Task prompt: Write out, from the entries below, exactly the lines that run between the lines holding "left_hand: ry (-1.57" and "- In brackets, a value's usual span", inclusive, and stop there.

* * * * * * * * *

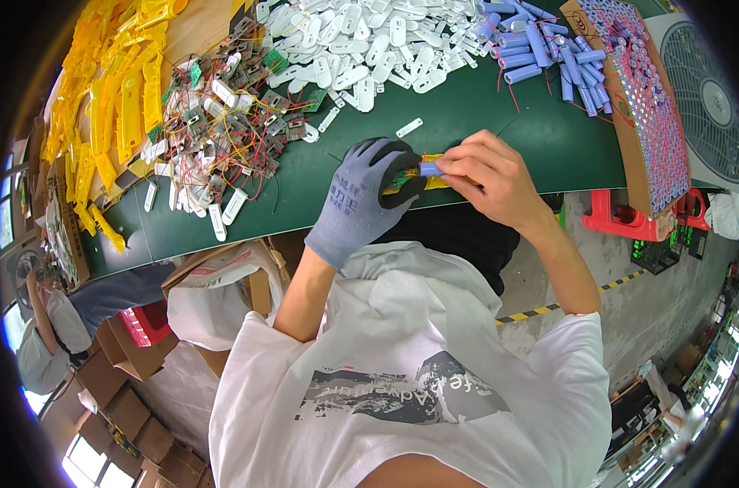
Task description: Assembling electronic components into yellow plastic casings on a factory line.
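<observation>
My left hand (363, 195), in a grey glove with dark fingertips, is closed around a yellow plastic shell (439, 183) near the table's front edge. Something green, perhaps a circuit board, shows inside the shell by the gloved fingers. My bare right hand (493, 177) pinches a short purple-blue battery cell (429, 169) against the shell from the right. Its far end is covered by my fingers. Just beyond my hands, a single white plastic strip (409, 128) lies on the green table (467, 114).
Circuit boards with wires (239, 122) are heaped to the left, past them yellow shells (129, 106). White plastic covers (377, 49) pile up at the back, loose battery cells (540, 49) at back right. A cardboard box of cells (630, 98) and a fan (711, 98) stand far right.
</observation>
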A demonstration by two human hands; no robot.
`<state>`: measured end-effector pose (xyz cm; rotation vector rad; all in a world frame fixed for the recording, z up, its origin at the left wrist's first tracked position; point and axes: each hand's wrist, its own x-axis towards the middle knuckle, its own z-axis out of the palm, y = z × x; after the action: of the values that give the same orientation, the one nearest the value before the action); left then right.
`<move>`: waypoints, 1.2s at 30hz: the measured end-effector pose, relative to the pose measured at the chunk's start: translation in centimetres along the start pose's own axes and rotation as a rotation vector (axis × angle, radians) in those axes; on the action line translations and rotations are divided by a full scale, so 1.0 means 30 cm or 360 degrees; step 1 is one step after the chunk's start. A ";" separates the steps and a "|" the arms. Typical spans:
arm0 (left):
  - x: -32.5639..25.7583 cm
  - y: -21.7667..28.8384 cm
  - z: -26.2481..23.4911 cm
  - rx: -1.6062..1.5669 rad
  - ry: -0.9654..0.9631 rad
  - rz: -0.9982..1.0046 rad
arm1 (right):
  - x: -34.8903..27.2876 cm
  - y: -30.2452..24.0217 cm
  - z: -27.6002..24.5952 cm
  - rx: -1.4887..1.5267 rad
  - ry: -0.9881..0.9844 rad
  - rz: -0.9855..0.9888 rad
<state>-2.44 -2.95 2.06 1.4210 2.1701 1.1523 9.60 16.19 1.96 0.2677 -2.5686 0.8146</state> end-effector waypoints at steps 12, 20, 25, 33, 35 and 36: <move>-0.026 -0.010 0.040 0.0161 0.0262 0.0260 | -0.051 0.013 0.044 0.0006 0.0228 -0.0045; -0.013 0.004 0.034 0.0168 0.0258 0.0255 | -0.033 -0.015 0.001 -0.0174 0.0048 -0.0029; -0.026 -0.021 0.048 0.0222 0.0257 0.0297 | -0.047 -0.005 0.021 0.0226 -0.0044 0.0233; -0.191 0.043 0.046 0.0418 0.0738 0.0493 | -0.041 -0.037 0.004 0.0283 0.0076 0.0434; -0.257 0.086 0.074 0.0135 0.0616 0.0492 | -0.050 -0.046 0.016 0.0227 0.0004 0.0460; -0.269 0.111 0.091 -0.0031 0.0518 0.0447 | -0.054 -0.053 0.033 0.0285 0.0166 0.0485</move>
<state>5.10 -8.10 1.47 1.6691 2.2032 1.5984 11.19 14.42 1.28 -0.1154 -2.4734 1.1387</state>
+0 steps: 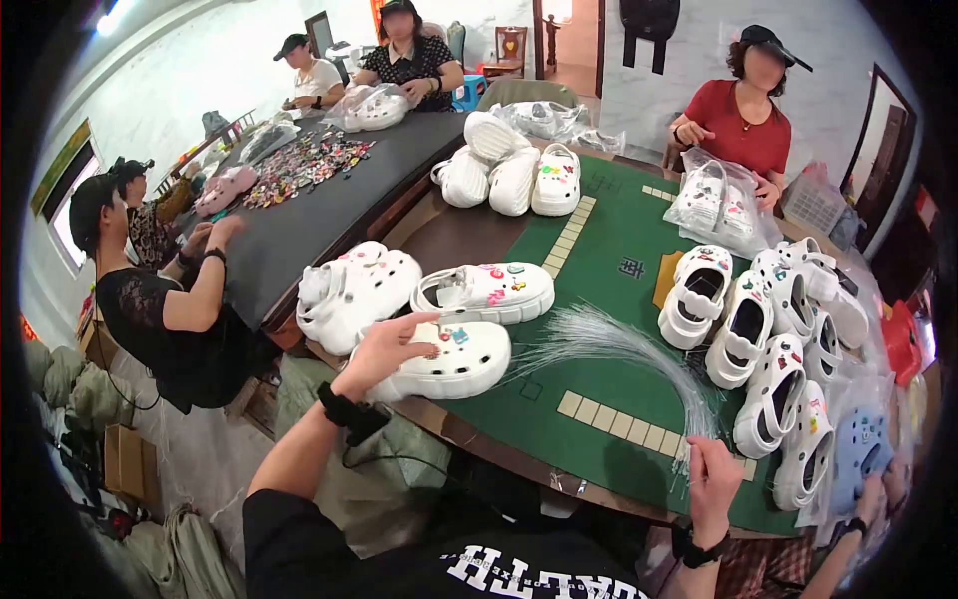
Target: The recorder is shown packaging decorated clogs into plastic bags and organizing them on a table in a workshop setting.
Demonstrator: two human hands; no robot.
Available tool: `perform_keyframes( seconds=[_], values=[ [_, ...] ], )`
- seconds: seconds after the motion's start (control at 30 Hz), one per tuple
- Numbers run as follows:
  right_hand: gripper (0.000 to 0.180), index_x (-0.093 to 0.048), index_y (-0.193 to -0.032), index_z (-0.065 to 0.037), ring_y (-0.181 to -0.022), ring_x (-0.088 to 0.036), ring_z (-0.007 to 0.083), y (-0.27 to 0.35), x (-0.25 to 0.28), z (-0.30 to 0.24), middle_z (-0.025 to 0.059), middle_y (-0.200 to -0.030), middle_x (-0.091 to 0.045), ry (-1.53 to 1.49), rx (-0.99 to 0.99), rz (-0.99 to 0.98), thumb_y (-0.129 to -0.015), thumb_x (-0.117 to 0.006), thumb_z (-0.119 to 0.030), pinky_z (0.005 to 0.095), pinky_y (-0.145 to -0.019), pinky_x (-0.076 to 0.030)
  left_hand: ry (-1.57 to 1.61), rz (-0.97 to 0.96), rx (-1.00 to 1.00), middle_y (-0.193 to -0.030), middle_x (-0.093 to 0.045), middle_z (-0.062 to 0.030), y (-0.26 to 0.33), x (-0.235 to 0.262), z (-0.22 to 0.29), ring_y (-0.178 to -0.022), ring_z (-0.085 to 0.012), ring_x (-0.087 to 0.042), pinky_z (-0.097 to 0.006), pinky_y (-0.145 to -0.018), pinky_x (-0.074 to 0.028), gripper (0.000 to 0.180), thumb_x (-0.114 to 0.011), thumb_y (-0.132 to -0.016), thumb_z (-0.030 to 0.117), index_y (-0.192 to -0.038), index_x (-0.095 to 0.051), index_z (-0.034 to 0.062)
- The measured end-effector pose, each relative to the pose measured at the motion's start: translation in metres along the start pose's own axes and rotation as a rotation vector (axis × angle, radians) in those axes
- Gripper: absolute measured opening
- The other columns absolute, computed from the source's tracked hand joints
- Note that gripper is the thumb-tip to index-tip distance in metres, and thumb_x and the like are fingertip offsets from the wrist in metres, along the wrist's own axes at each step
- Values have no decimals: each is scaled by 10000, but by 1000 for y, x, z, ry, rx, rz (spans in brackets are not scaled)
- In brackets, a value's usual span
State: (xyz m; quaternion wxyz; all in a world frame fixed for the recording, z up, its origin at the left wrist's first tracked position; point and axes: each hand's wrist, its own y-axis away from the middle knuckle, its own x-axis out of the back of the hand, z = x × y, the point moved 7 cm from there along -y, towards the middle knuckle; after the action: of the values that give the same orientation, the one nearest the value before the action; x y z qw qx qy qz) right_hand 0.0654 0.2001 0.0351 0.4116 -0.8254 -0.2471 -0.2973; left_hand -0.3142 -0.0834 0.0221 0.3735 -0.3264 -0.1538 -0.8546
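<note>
A white clog (474,364) with small colourful charms lies at the table's near left edge. My left hand (384,354) rests over its heel end, fingers apart and reaching toward the charms. Beside it, farther back, are another charm-covered white clog (534,292) and several more white clogs (374,275). A fanned bundle of thin clear plastic strands (639,349) curves across the green table top. At the bundle's near right end, my right hand (711,479) is closed, its fingertips pinching strands. What sits inside the closed palm is hidden.
Several white clogs (748,319) line the table's right side, near a bagged blue clog (863,449) and a neighbour's hand (873,494). White clogs (509,170) are stacked at the back. Across the green table (599,250), a person in red holds bagged clogs (714,200). Others work at a dark table (299,235).
</note>
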Motion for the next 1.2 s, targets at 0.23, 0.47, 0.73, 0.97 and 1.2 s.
perform_keyframes(
  seconds=[0.23,0.47,0.73,0.97,1.2],
  values=[
    [79,-676,-913,-62,-542,-523,239,9,3,0,97,-677,-547,19,20,38,-841,-652,-40,335,-504,-396,565,-138,63,-878,-672,-60,-45,-51,23,-770,-122,-635,-264,-711,-536,446,-588,-922,81,-1341,-483,-28],
    [143,-692,-959,-99,-627,-603,275,27,16,9,104,-730,-611,6,-5,21,-846,-692,-188,368,-542,-478,-334,-74,-317,-1112,-570,-167,-68,-21,15,-1071,-344,-553,-399,-948,-440,536,-731,-678,22,-1181,-550,-12],
    [251,-531,-883,-46,-725,-586,298,65,-60,26,107,-789,-530,-49,10,-35,-945,-554,-288,402,-611,-483,-9,-34,-978,-1067,-605,-155,-231,-176,42,-918,-254,-584,-370,-763,-468,501,-701,-775,101,-1234,-537,-15],
    [275,-466,-791,-65,-686,-536,261,86,-67,31,86,-730,-452,71,93,170,-956,-544,-272,379,-583,-453,6,-244,-1094,-1067,-619,-151,-172,-256,161,-896,-234,-596,-355,-744,-484,410,-643,-846,123,-1227,-562,-6],
    [355,-487,-689,-114,-620,-532,252,87,-66,20,65,-641,-466,176,165,243,-964,-547,-331,383,-522,-431,-40,-336,-1081,-1066,-634,-147,-67,-238,195,-874,-215,-607,-341,-725,-500,335,-585,-917,144,-1220,-587,2]
  ],
)
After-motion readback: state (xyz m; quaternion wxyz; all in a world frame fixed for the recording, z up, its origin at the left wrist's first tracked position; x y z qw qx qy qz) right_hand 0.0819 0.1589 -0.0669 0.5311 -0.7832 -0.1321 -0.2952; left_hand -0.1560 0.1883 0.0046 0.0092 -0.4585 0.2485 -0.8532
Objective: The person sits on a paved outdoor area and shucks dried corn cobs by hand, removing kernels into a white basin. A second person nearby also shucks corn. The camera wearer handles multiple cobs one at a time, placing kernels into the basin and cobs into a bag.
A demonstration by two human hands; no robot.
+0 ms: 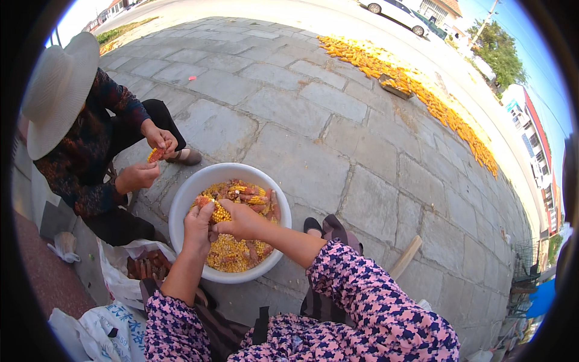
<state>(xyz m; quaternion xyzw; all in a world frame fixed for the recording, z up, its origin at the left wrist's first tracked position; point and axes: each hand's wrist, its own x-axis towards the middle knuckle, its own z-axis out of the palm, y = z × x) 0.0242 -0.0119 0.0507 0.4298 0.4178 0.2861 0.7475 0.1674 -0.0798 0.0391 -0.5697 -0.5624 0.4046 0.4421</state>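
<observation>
A partly shelled corn cob [220,212] is held between my two hands over a large white plastic basin [175,199]. My left hand [199,226] grips its left part, where bare reddish cob shows near the tip. The fingers of my right hand [242,220] press on the side with yellow kernels. Below them the basin holds loose corn kernels [226,258] and several partly shelled cobs [255,199].
At the left, a person in a white hat [68,90] holds another partly shelled cob [156,154]. A white sack of bare cobs [120,271] stands left of my legs. Ears of corn [425,97] lie spread across the stone paving [289,149]. A wooden handle [405,258] is at right.
</observation>
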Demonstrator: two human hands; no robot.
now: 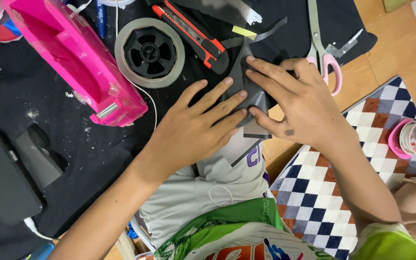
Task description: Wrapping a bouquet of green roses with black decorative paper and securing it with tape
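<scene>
Dark grey and slightly glossy, a folded sheet piece [251, 94] lies at the near edge of the black work mat [34, 86], its long axis running roughly from twelve o'clock down to six, its lower end sticking out past the mat's edge over the lap. The left hand [193, 127] lies flat on it, palm down, fingers spread narrowly and pointing toward two o'clock, their tips pressing the sheet. The right hand [299, 103] comes in from four o'clock, fingers extended toward ten o'clock and pressing the sheet's right side, the thumb tucked along its lower edge. At eleven o'clock from the hands sits a tape roll [149, 52], beyond it a pink tape dispenser [78, 62]. A red utility knife [191, 31] lies at twelve, pink-handled scissors [324, 43] at one o'clock.
</scene>
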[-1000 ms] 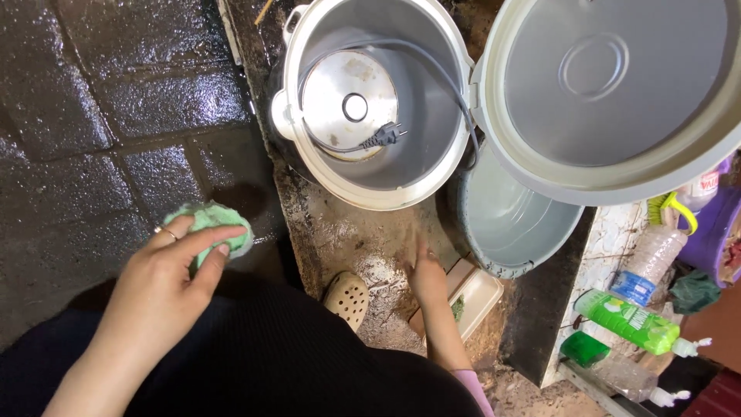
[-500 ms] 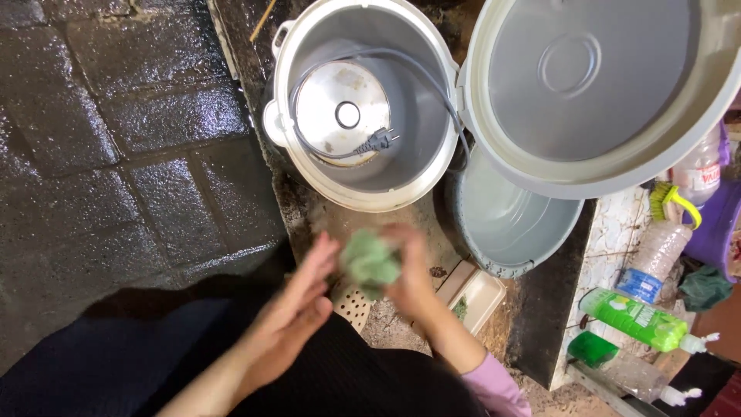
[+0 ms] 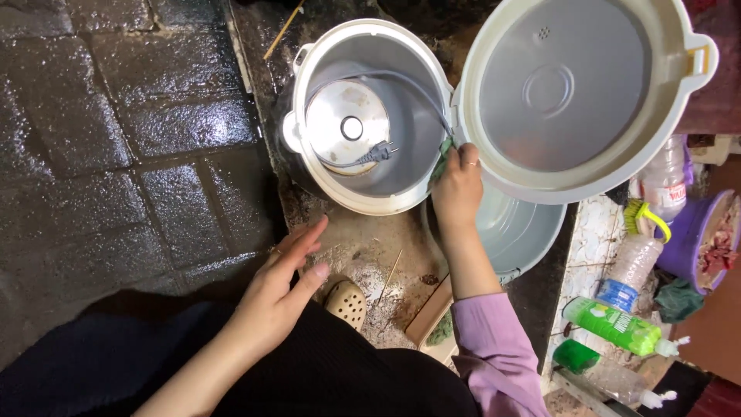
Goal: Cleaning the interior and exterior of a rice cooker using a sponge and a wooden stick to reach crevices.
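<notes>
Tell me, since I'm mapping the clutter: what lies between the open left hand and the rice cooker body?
In the head view, only bare, wet, dirty ground separates the left hand from the rice cooker body.

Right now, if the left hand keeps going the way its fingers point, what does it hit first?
The left hand points up and right over bare wet ground. First in line looks like the outer wall of the open rice cooker, near its lower rim. Depth is unclear, so it might pass above.

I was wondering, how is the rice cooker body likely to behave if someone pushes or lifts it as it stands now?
The rice cooker body probably feels light for its size, since its inner pot is out and only the power cord lies inside. The wide open lid hangs off one side, so it may tip that way. The wet ground suggests it could slide.
</notes>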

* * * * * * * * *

Reply to the task:
  left_hand: ry (-1.57 to 1.61), rz (-0.97 to 0.96), rx (-1.00 to 1.00), middle_y (-0.193 to -0.030), middle_x (-0.093 to 0.045), middle_z (-0.062 to 0.030), y (-0.26 to 0.33), x (-0.235 to 0.262), z (-0.22 to 0.29), ring_y (-0.178 to -0.022), ring_z (-0.085 to 0.012), ring_x (-0.087 to 0.042), pinky_z (-0.097 to 0.006), pinky_y (-0.145 to -0.018), pinky_x (-0.074 to 0.028), gripper (0.000 to 0.180), thumb_x (-0.114 to 0.011), thumb_y (-0.132 to -0.016), thumb_z (-0.030 to 0.117), index_y (-0.192 to -0.038), index_x (-0.095 to 0.051), index_z (-0.034 to 0.062)
- The measured end-effector pose, each relative to the pose measured at the motion's start: translation in metres along the start pose's own axes and rotation as a rotation vector (axis × angle, radians) in those axes
- Gripper: absolute measured opening
- The other columns absolute, computed from the source's tracked hand joints
- Note that gripper is the thumb-tip to index-tip distance in metres, and thumb_x and the like are fingertip offsets from the wrist in metres, along the wrist's own axes at each step
- Values have no decimals: each is scaled by 10000, but by 1000 for y, x, z, ry, rx, rz (spans in brackets are not scaled)
- In brackets, a value's usual span

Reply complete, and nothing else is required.